*Instructions to follow*. Wherever a line of the data contains "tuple", copy that line.

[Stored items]
---

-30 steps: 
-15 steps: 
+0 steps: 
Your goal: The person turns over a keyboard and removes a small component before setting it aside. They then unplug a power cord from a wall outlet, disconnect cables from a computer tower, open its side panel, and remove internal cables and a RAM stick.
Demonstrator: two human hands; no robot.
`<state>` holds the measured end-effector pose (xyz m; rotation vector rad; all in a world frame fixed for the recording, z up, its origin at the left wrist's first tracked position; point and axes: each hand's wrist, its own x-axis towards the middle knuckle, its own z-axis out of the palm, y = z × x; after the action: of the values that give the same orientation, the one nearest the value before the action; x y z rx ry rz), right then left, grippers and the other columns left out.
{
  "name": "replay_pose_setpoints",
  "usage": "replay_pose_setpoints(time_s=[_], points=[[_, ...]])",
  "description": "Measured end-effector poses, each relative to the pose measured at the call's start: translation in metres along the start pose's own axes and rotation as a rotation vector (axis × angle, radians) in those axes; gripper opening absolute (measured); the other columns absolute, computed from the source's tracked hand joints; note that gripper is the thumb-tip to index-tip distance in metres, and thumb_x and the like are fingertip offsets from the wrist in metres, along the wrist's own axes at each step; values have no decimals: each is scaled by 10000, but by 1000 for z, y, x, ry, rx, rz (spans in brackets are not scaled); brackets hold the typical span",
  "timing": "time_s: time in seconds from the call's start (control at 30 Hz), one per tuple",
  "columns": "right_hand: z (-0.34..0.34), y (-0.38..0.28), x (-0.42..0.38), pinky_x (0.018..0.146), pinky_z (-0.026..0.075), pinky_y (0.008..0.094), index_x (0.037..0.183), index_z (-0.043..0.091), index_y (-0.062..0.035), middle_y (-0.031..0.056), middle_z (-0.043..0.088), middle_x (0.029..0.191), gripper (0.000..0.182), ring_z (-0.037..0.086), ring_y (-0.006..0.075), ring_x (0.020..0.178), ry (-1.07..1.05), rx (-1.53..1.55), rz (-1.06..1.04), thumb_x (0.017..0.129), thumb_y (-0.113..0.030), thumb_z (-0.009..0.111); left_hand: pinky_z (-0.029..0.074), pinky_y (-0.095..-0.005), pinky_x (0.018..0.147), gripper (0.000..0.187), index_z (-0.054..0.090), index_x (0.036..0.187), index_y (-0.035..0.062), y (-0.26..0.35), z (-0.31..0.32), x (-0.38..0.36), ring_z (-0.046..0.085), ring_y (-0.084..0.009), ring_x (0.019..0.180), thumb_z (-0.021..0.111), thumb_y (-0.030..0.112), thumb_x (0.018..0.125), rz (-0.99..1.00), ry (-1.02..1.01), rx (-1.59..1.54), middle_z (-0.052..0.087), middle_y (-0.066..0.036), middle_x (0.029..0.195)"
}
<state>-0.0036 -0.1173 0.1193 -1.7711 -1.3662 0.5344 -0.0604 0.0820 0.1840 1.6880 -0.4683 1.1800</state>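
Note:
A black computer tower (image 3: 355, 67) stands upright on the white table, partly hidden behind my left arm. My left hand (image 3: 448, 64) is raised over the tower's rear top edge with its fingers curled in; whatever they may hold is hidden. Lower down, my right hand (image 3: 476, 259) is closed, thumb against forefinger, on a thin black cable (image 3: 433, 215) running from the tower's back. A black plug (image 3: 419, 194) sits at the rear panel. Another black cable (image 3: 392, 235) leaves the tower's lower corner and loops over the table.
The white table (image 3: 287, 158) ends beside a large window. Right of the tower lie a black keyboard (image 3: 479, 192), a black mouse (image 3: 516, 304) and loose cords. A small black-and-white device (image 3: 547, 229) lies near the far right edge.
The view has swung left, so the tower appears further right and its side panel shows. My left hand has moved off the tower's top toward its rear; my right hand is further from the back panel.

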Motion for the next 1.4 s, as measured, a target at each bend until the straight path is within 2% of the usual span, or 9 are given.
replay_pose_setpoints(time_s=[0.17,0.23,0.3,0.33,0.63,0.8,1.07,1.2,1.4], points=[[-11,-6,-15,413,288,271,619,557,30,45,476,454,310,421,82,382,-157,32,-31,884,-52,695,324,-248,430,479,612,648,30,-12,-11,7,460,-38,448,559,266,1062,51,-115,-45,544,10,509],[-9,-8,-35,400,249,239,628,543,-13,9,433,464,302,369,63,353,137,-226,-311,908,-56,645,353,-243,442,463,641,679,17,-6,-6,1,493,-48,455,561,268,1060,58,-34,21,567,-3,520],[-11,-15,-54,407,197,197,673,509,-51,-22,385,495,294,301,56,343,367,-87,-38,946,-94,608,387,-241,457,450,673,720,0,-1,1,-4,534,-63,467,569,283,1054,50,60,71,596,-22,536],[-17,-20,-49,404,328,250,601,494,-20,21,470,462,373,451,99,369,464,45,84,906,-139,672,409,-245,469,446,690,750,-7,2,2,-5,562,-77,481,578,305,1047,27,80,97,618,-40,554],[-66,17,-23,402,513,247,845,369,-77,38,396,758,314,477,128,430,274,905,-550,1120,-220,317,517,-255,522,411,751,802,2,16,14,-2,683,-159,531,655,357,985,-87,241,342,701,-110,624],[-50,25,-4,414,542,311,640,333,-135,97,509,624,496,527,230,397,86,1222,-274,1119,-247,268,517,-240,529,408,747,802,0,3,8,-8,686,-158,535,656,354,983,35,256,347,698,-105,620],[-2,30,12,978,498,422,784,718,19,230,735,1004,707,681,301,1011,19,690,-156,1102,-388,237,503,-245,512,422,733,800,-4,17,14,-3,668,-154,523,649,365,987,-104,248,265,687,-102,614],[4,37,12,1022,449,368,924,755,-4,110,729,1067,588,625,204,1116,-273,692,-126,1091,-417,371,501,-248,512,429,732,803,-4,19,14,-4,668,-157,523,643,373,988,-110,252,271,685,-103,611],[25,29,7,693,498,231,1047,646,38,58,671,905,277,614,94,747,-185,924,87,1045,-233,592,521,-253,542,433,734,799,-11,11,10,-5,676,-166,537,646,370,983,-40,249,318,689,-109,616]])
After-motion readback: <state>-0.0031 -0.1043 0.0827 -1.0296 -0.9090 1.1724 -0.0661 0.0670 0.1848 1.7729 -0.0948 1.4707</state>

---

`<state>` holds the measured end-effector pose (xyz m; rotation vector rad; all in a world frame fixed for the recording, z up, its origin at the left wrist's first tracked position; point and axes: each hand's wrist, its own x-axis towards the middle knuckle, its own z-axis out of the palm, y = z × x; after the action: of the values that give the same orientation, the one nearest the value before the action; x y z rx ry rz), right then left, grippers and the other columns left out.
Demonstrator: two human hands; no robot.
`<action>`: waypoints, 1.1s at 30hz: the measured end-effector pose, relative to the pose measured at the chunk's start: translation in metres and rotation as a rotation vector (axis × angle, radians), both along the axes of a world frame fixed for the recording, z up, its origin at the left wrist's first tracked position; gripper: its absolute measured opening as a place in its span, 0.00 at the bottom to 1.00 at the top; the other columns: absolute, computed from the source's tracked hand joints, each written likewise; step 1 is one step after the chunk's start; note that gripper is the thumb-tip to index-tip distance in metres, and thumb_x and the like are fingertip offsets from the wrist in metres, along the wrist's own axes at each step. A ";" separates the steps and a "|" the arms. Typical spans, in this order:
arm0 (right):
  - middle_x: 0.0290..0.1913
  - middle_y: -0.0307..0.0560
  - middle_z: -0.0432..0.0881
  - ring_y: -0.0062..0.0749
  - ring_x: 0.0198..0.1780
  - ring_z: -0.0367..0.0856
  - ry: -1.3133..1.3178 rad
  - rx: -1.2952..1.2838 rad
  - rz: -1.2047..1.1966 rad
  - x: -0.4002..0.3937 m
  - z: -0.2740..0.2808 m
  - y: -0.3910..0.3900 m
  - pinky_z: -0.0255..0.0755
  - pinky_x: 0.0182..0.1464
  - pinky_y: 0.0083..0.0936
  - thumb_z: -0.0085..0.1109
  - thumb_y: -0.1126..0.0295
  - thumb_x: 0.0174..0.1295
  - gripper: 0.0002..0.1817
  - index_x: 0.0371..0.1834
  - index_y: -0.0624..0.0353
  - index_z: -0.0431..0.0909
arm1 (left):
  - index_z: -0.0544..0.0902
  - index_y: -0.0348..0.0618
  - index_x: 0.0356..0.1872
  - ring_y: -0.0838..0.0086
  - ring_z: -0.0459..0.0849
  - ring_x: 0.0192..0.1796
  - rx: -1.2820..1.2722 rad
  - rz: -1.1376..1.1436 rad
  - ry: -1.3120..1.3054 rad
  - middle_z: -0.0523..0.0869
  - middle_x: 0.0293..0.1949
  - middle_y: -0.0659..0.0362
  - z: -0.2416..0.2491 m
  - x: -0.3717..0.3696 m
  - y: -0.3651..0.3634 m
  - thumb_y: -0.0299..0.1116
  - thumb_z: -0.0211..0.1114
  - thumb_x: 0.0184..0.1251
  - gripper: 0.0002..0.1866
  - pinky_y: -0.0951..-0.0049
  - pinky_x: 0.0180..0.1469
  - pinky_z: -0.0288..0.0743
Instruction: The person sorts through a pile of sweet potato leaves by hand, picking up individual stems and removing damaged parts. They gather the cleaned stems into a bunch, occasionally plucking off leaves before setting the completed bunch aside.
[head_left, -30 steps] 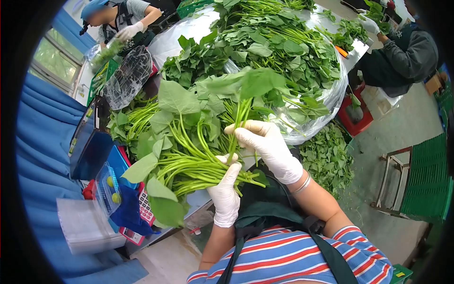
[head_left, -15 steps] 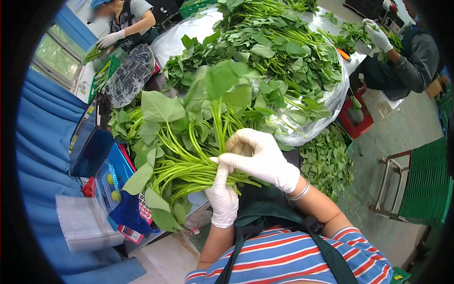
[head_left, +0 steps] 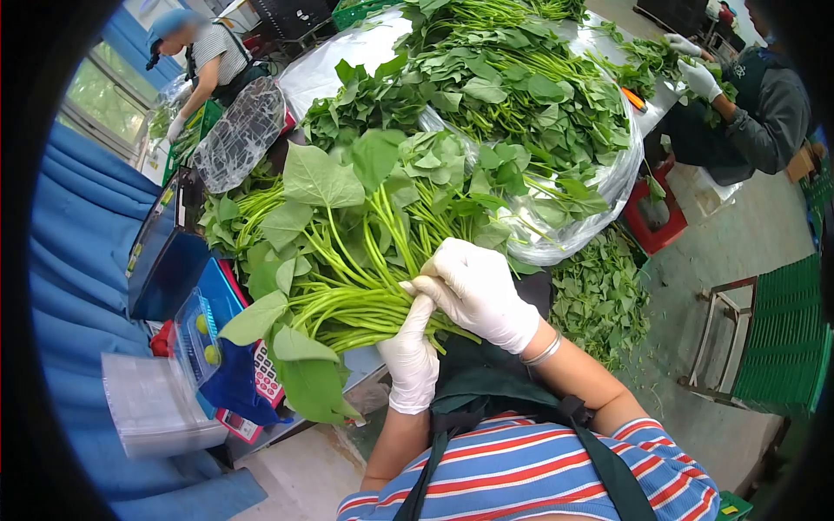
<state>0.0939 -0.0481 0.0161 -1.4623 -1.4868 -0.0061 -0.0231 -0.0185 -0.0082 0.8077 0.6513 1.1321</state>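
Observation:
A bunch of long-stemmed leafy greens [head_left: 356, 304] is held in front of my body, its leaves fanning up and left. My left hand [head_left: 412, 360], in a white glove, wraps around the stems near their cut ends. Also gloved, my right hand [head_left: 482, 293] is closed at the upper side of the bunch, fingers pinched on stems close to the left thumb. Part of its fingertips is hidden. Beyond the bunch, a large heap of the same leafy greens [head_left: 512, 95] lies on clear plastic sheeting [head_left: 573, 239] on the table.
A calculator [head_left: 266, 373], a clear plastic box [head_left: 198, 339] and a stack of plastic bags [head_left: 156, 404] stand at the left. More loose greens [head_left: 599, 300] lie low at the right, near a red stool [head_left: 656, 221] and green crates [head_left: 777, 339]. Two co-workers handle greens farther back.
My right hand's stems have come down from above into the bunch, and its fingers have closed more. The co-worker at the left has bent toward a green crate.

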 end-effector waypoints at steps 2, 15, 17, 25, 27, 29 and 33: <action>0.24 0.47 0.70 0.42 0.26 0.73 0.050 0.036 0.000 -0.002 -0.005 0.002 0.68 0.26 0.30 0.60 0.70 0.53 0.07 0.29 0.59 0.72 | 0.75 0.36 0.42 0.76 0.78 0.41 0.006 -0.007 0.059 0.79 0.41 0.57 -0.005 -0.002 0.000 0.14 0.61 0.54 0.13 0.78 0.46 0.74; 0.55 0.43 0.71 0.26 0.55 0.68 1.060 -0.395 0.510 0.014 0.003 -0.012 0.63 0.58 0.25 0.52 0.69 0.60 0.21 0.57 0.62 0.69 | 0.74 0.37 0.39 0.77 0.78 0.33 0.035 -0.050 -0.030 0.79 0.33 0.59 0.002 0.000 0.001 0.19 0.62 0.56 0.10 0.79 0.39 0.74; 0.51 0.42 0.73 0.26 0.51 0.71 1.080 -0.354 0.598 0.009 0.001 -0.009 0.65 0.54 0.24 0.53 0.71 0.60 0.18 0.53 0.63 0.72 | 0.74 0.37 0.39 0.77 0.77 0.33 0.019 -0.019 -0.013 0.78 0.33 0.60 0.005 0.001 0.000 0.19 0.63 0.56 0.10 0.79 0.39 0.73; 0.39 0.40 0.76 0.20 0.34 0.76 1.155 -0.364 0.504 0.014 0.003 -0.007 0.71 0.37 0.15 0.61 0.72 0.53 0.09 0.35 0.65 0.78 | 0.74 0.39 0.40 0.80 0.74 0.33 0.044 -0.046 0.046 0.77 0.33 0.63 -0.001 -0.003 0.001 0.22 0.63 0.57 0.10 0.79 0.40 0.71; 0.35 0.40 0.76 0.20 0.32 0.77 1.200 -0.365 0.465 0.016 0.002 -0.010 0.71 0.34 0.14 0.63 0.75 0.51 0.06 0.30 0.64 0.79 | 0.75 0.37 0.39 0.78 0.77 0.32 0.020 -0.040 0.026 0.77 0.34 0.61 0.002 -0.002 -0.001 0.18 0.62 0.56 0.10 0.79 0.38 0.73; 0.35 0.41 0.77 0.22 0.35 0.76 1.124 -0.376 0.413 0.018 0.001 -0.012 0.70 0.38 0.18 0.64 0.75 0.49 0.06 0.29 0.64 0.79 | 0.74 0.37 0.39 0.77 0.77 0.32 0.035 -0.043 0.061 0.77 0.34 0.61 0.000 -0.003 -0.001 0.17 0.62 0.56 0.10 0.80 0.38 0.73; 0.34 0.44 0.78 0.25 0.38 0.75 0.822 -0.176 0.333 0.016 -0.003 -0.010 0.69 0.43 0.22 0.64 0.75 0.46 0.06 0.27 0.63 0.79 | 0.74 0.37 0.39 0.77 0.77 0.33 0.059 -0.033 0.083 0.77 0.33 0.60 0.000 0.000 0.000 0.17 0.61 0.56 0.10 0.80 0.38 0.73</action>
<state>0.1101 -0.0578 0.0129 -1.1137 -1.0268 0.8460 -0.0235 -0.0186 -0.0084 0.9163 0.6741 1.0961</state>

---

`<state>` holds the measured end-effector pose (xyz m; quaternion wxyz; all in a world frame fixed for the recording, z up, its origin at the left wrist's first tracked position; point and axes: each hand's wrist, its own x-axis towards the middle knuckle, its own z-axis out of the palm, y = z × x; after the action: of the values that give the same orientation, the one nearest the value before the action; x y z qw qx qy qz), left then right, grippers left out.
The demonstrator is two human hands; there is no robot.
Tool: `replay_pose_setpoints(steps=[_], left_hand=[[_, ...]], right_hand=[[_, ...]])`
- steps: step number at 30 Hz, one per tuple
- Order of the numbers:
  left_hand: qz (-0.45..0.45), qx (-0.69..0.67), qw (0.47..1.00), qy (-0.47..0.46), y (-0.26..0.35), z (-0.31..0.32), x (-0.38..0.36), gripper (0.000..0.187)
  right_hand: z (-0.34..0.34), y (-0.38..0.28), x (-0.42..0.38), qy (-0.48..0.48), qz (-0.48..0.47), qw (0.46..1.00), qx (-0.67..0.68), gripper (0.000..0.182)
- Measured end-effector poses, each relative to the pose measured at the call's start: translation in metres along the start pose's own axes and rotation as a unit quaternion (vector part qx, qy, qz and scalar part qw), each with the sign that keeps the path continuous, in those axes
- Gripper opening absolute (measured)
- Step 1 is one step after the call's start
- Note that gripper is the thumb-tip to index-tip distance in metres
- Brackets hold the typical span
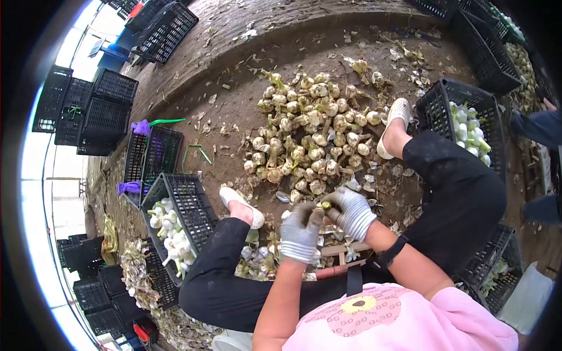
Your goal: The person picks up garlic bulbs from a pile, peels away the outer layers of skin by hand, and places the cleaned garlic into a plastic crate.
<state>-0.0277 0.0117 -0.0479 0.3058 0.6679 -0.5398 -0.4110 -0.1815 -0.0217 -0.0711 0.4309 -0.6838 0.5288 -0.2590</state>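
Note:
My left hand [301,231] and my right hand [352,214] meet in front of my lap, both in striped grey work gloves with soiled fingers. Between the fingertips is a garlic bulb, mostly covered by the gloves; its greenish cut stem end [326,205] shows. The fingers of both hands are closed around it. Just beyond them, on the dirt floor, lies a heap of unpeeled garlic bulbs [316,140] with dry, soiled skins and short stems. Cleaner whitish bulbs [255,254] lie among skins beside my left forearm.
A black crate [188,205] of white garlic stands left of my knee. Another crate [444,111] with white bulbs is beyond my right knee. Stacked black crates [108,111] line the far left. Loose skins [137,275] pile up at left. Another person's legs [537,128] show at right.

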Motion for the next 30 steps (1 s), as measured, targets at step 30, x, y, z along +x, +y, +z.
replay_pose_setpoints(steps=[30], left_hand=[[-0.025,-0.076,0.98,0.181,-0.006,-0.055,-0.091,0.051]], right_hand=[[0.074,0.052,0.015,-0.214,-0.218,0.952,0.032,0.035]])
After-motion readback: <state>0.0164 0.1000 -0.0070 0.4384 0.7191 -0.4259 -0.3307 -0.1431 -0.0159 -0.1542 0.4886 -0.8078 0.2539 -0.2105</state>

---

*Answer to this exercise*.
  "timing": "time_s: time in seconds from the call's start (control at 30 Hz), one per tuple",
- steps: step number at 30 Hz, one per tuple

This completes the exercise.